Required action> Restate each line below word for word, skipping every picture.

☆ ☆ ☆ ☆ ☆

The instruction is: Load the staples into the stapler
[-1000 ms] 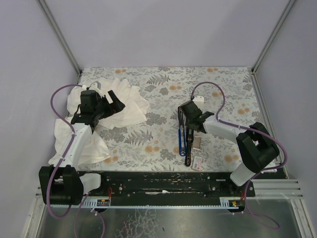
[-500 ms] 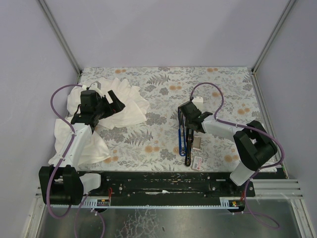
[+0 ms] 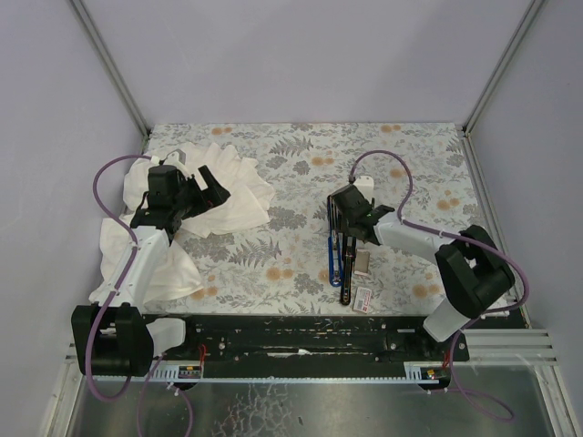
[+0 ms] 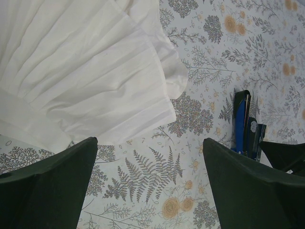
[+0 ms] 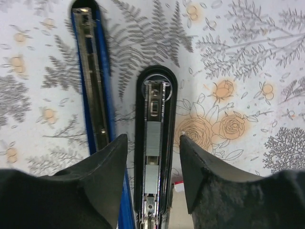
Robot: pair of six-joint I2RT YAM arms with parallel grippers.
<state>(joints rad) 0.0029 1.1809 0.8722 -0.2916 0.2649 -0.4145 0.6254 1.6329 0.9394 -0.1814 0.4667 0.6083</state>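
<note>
Two halves of the stapler [image 3: 346,282] lie splayed flat on the floral table [image 3: 301,164], almost side by side, running 12 to 6 in my overhead view. The right gripper [image 5: 150,143] hangs over their 12 o'clock stretch, fingers spread and straddling the black half [image 5: 153,107] without pinching it. At 9 o'clock of that, the blue half [image 5: 93,81] shows a long metal channel, and whether it is loaded I cannot tell. The black half has a metal plate near its rounded tip and grey blocks down its middle. A silvery-grey strip of staples [image 3: 362,261] lies just at 3 o'clock of the black half. The small white box [image 3: 363,299] with a red label sits beside its 6 o'clock end, contents hidden. My left gripper [image 4: 148,143] hangs wide apart, holding nothing, by the white cloth [image 4: 86,71] — well apart, at 9 o'clock of the stapler.
</note>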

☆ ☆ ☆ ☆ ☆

Written answer>
The instruction is: Load the staples into the stapler
[-1000 ms] 
[-500 ms] 
[+0 ms] 
[+0 ms] 
[+0 ms] 
Robot: pair of six-joint I2RT YAM arms with parallel grippers.
<state>(joints rad) 0.0029 1.1809 0.8722 -0.2916 0.2649 -0.4145 0.6254 1.6329 0.9394 -0.1814 0.4667 0.6083</state>
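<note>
Two halves of the stapler [image 3: 346,282] lie splayed flat on the floral table [image 3: 301,164], almost side by side, running 12 to 6 in my overhead view. The right gripper [image 5: 150,143] hangs over their 12 o'clock stretch, fingers spread and straddling the black half [image 5: 153,107] without pinching it. At 9 o'clock of that, the blue half [image 5: 93,81] shows a long metal channel, and whether it is loaded I cannot tell. The black half has a metal plate near its rounded tip and grey blocks down its middle. A silvery-grey strip of staples [image 3: 362,261] lies just at 3 o'clock of the black half. The small white box [image 3: 363,299] with a red label sits beside its 6 o'clock end, contents hidden. My left gripper [image 4: 148,143] hangs wide apart, holding nothing, by the white cloth [image 4: 86,71] — well apart, at 9 o'clock of the stapler.
</note>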

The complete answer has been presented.